*Directions*:
Retype, word for word, each line between the lines holding "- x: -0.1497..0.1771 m" and "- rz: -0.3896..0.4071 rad", inclusive, and leave the rest of the data alone.

Records drawn from a dataset
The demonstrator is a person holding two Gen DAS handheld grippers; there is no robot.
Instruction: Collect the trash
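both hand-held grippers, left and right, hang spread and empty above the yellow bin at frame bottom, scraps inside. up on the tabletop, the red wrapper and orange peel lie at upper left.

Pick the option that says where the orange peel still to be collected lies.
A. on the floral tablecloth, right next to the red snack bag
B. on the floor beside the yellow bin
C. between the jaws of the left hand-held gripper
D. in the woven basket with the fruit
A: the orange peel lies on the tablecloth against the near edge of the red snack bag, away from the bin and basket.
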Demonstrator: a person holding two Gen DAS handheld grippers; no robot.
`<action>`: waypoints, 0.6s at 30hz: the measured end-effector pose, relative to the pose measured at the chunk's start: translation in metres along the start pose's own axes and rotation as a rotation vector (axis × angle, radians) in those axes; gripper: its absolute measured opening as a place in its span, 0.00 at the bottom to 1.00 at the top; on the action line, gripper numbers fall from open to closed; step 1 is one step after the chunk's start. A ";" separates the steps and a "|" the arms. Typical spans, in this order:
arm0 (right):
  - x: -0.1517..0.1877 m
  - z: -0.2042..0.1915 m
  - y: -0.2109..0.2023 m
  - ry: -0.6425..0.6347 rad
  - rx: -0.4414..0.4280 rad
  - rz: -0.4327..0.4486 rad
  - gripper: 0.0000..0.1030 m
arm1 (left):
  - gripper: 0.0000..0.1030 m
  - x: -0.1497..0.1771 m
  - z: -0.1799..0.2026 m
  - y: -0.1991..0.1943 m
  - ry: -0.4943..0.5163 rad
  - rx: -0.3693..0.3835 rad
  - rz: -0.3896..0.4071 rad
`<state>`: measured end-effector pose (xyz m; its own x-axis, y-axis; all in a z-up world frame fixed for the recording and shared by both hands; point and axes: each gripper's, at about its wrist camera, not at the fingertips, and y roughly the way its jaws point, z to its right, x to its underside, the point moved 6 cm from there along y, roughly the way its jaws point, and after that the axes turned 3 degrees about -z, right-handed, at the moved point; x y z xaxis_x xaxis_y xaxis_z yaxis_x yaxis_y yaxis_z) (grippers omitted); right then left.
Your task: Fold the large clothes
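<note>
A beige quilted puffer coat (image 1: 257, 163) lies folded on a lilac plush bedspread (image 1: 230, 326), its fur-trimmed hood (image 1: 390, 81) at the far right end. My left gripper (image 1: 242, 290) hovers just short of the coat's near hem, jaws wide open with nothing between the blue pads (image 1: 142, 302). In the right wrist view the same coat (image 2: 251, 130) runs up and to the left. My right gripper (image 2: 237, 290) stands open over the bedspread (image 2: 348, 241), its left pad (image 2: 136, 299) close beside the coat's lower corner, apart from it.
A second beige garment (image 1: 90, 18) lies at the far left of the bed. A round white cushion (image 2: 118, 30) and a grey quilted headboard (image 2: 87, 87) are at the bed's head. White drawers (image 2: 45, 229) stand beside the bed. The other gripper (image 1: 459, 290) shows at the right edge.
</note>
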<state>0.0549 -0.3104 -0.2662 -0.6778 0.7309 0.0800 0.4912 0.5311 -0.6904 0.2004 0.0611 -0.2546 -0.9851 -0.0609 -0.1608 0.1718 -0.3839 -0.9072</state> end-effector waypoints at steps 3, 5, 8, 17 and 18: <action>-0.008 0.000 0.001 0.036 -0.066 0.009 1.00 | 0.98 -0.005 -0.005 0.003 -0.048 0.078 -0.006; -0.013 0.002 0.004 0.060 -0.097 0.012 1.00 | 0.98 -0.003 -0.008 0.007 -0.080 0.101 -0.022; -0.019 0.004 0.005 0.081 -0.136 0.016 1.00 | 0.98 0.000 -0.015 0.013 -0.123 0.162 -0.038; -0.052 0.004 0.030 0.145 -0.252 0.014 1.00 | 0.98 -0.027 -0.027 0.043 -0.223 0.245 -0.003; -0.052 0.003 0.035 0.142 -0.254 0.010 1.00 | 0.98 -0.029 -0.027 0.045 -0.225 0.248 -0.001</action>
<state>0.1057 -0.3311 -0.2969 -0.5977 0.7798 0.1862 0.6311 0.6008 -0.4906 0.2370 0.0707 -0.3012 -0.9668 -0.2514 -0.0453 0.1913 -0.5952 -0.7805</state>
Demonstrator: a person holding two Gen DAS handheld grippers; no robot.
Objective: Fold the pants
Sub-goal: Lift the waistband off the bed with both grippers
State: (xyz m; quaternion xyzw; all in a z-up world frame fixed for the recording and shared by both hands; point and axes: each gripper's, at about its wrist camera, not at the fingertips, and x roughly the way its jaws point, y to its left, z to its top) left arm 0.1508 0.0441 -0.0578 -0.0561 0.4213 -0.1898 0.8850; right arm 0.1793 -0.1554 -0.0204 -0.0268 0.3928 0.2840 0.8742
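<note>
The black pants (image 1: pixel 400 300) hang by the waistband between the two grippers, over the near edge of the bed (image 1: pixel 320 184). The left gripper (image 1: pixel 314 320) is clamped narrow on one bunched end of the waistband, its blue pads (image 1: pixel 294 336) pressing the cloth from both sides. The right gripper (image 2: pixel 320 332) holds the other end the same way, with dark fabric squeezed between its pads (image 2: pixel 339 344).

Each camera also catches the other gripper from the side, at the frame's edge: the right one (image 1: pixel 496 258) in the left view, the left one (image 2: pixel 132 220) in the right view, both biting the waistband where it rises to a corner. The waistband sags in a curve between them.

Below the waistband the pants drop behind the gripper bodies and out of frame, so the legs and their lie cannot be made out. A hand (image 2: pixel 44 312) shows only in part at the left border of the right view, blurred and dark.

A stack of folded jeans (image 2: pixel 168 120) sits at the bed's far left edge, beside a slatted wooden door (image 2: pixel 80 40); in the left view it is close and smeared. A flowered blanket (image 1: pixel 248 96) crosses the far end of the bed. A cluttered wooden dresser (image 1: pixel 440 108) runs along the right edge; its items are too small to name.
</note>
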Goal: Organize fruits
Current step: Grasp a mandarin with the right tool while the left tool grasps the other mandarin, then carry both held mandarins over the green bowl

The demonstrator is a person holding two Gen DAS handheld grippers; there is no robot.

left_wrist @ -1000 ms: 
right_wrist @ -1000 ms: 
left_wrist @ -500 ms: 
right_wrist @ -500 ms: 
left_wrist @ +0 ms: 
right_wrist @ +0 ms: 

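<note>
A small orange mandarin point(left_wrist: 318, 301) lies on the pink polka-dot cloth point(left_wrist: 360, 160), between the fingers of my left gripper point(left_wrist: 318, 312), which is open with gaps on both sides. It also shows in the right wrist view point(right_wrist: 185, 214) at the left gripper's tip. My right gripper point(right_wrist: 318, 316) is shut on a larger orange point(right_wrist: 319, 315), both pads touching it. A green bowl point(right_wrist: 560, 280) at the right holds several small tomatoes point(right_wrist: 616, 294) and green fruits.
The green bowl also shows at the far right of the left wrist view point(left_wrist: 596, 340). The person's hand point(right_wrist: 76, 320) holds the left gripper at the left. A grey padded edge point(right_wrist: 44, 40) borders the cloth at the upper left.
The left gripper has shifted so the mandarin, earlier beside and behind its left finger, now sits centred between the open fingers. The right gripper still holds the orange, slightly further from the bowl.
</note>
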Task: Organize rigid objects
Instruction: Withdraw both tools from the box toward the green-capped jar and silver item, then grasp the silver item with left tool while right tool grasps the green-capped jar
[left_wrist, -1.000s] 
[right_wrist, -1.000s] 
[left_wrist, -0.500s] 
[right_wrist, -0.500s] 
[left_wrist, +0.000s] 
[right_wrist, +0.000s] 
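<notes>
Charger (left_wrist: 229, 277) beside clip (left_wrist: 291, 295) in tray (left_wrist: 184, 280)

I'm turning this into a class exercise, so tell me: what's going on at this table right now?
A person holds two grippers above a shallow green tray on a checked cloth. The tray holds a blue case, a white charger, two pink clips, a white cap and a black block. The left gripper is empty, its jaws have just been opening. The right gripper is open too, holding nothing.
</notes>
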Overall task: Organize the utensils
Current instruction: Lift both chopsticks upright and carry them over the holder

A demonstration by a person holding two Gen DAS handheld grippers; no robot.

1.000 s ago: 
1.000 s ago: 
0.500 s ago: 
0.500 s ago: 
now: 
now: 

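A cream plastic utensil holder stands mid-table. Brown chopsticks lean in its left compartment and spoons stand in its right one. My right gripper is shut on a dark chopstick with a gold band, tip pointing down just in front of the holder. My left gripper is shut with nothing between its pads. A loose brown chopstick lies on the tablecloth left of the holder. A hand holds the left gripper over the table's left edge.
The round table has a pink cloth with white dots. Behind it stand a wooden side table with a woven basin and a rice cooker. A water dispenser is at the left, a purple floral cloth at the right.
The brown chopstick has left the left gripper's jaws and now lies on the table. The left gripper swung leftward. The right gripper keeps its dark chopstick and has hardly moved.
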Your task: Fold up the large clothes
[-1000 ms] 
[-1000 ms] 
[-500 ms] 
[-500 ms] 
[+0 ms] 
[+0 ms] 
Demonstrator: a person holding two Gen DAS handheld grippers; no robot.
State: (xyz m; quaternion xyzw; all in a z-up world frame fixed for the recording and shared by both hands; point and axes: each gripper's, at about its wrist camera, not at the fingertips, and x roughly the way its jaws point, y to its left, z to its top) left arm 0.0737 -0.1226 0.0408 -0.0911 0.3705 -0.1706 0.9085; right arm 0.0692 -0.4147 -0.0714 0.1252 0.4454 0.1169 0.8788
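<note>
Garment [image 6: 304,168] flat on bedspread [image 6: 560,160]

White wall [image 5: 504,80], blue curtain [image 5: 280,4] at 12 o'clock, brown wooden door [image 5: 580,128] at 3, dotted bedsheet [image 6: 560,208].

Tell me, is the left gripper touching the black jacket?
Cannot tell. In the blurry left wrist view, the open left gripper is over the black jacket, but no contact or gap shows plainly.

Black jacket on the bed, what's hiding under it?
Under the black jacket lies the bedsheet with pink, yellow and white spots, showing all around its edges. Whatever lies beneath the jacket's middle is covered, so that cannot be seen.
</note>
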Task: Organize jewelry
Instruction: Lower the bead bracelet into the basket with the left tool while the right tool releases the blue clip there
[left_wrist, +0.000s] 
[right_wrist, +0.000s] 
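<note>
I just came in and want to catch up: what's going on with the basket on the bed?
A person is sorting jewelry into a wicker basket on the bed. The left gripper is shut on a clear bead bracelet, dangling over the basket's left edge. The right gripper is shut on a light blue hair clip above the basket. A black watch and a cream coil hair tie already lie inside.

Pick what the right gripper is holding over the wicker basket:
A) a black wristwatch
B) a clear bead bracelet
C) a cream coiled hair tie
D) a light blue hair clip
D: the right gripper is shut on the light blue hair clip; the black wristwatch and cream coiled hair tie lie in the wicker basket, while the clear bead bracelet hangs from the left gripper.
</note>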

*Reply to the task*:
  - x: -0.1497..0.1771 m
  - z: -0.1799..0.2026 m
  - y: -0.1991..0.1943 m
  - ry: -0.4943..0.5163 rad
  - rx: -0.3693..0.3835 rad
  - rz: -0.3896..0.4071 rad

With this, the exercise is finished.